Inspraak mag geen vinkje zijn

Nationale Ombudsman:  Inspraak mag geen vinkje zijn!

In het rapport Inspraak mag geen vinkje zijn! laat de Nationale Ombudsman zien dat inspraak van burgers binnen de Participatiewet vaak niet meer is dan een formaliteit. Burgers en cliëntenraden krijgen wel de kans om hun mening te geven, maar hun inbreng wordt zelden serieus gewogen of vertaald naar beleid. Het wettelijk recht op inspraak, vastgelegd in artikel 47 van de Participatiewet, wordt daarmee uitgehold. In de praktijk worden raden pas laat betrokken, of verdwijnen ze zelfs in brede adviesraden waarin hun specifieke stem verdwijnt. Het gevolg is dat inspraak verwordt tot een vinkje in het proces, zonder echte invloed.

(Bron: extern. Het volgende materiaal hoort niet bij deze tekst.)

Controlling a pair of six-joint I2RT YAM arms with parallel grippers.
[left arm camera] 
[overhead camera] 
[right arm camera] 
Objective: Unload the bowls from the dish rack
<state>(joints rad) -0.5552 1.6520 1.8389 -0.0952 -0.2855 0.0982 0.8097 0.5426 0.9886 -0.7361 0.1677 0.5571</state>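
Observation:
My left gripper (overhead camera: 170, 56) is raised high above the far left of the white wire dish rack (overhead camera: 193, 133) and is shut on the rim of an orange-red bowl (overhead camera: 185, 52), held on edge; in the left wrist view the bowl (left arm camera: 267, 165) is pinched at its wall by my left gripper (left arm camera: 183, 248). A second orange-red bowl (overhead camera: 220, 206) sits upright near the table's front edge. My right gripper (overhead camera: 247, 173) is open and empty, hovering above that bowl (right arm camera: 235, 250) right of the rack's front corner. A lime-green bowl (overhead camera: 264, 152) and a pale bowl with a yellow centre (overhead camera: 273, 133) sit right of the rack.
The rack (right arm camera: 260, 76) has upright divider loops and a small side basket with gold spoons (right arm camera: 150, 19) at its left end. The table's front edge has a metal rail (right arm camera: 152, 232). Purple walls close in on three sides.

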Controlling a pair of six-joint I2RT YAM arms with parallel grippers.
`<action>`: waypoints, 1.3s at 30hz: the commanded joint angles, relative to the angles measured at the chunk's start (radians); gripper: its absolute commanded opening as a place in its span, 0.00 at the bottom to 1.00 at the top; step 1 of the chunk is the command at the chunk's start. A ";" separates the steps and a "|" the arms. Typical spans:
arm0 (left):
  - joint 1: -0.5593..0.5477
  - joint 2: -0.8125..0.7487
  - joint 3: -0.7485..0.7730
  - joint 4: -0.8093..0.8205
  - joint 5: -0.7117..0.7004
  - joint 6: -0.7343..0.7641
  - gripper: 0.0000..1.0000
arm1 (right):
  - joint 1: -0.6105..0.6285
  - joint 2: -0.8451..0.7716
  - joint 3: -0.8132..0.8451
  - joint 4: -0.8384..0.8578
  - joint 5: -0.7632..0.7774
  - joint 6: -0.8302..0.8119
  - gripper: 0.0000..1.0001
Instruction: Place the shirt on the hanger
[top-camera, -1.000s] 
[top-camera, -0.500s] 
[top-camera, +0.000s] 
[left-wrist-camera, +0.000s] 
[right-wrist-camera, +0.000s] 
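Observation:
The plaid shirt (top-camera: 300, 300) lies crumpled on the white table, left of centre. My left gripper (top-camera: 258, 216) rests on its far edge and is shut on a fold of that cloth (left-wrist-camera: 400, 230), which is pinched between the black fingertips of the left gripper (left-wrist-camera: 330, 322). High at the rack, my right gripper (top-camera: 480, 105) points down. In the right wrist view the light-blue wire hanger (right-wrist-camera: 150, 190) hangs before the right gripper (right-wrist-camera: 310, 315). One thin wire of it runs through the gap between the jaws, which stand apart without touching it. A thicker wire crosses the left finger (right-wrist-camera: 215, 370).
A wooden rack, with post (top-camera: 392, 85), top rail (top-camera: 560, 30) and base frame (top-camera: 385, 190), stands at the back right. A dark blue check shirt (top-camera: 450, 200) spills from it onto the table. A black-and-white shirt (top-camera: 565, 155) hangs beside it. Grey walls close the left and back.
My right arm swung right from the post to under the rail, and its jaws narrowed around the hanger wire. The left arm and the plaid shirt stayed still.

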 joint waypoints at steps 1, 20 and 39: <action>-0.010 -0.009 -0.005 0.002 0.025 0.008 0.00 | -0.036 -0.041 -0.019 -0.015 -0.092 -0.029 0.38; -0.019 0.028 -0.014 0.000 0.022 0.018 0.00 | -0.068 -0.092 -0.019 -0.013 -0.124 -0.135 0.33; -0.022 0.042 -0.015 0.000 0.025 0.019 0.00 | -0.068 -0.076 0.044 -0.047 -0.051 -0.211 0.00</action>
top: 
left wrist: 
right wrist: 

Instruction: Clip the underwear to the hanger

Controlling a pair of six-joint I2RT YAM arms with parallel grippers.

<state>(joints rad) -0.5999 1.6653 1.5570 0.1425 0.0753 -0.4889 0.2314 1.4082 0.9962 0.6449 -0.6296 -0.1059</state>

De Ombudsman benadrukt dat dit niet alleen een probleem is van de Participatiewet, maar een bredere bestuurscultuur blootlegt: de dominante cultuur beslist over mensen, in plaats van mét hen. Burgers ervaren dat hun ervaringskennis en hun eigen perspectief niet serieus worden genomen. Voor woonwagenbewoners is dit herkenbaar: zij spreken vaak in bij gemeenten, maar hun inbreng wordt genegeerd of weggeschreven, terwijl beslissingen over standplaatsen en beleid worden genomen vanuit een "normaal" perspectief dat hun culturele identiteit miskent. Het rapport maakt duidelijk dat inspraak pas betekenis heeft als er werkelijk naar de stem van betrokkenen wordt geluisterd en hun kennis wordt meegenomen in besluitvorming.

De Ombudsman roept gemeenten en gemeenteraden daarom op om inspraakorganen niet alleen formeel in te richten, maar hen ook vroegtijdig en serieus te betrekken, hun adviezen te wegen en helder uit te leggen waarom bepaalde adviezen wel of niet worden opgevolgd. Alleen zo kan inspraak bijdragen aan vertrouwen en rechtvaardig beleid, en wordt voorkomen dat groepen structureel buitengesloten blijven.